The Sino-US trade war has continued and the tension is escalated. US President Trump said that he was in no rush to seal trade deal with China, not in a hurry to reach a negotiation. In one of his tweets, he said “I am very happy to have more than $100 billion in tariffs each year.” Let’s find out the truth behind the political noise.

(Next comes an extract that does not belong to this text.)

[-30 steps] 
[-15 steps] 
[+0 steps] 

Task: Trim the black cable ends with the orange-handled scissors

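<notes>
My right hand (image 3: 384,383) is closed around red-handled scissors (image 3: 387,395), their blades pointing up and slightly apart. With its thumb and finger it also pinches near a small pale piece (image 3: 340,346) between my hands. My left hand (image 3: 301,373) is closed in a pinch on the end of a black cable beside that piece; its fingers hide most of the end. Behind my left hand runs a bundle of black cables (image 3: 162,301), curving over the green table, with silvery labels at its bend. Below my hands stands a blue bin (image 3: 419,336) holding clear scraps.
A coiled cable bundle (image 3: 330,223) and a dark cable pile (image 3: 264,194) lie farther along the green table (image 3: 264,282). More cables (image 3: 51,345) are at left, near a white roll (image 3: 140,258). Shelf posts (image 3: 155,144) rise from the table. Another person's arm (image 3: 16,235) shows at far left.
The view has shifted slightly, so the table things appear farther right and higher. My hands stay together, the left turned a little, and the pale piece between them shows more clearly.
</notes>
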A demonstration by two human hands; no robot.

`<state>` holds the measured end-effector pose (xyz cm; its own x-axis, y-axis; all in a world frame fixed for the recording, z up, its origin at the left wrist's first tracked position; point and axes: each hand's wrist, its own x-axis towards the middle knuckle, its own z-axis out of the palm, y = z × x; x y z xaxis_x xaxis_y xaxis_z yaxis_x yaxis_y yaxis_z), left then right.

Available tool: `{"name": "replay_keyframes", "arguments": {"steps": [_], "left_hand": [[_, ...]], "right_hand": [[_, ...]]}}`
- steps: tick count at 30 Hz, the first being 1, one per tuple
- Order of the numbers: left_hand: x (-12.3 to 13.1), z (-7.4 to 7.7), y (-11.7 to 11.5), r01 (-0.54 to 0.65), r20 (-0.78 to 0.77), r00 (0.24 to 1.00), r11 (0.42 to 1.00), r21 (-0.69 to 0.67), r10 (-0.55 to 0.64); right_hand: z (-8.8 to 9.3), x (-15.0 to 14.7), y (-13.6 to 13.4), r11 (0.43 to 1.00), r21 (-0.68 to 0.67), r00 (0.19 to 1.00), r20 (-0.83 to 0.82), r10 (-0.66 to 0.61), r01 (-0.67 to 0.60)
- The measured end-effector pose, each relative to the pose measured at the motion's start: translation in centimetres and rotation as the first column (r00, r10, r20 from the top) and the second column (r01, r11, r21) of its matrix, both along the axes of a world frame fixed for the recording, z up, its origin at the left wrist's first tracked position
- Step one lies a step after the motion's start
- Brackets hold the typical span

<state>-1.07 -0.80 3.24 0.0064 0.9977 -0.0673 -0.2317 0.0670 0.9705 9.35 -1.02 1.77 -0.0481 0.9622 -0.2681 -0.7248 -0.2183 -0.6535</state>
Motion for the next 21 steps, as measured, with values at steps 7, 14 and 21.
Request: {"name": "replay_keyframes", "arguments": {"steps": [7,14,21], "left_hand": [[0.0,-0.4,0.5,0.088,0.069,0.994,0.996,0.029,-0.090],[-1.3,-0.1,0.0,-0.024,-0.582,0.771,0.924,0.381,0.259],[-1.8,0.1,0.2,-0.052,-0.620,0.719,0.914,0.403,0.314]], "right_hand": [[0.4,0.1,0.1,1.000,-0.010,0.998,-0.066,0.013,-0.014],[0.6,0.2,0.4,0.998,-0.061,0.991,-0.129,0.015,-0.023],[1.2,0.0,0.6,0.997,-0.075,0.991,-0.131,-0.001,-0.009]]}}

US trade deficit with China increases
After the implementation of tariffs, trade between China and the United States decreased, but China’s imports from the United States decreased more. However, due to the delay between announcement and implementation, US importers stocked up ahead of the tariffs (see figure 1) but China’s ones did not (see figure 2). The official data of the United States indirectly confirms this phenomenon. In 2018, the US trade deficit with China was 419.162 billion, an increase of 43.586 billion from 375.576 billion in 2017. Nevertheless, in the long run, it takes times to confirm if the trade deficit will narrow due to the trade war.
Figure 1: US imports from China (value of imports, YoY % change)
Figure 2: China imports from US (value of imports, YoY % change)
The US importers are not happy
According to a research published in March by a number of experts (including the World Bank’s chief economist Pinelopi Goldberg), it points out that US consumers and companies bear most of the tariff costs. If other countries’ countermeasures are taken to be considered, farmers and blue-collar workers are the biggest victims of trade wars, ironically, which happens to be Trump’s loyal supporters.
The rare winner
From the year-on-year figures, the US imports from Mexico have increased significantly (see Figure 3), offsetting the decline in China’s imports and being a rare winner in the trade dispute.
Figure 3: US imports some selected countries (millions of US Dollars, change in Sep-Nov 2018 2017, $16 Billion list)
The worst scenario of trade war
If the Sino-US trade war extends to all trades, the IMF is expected the global GDP will be subtracted 0.3%, with half stemming from business and market confidence effects.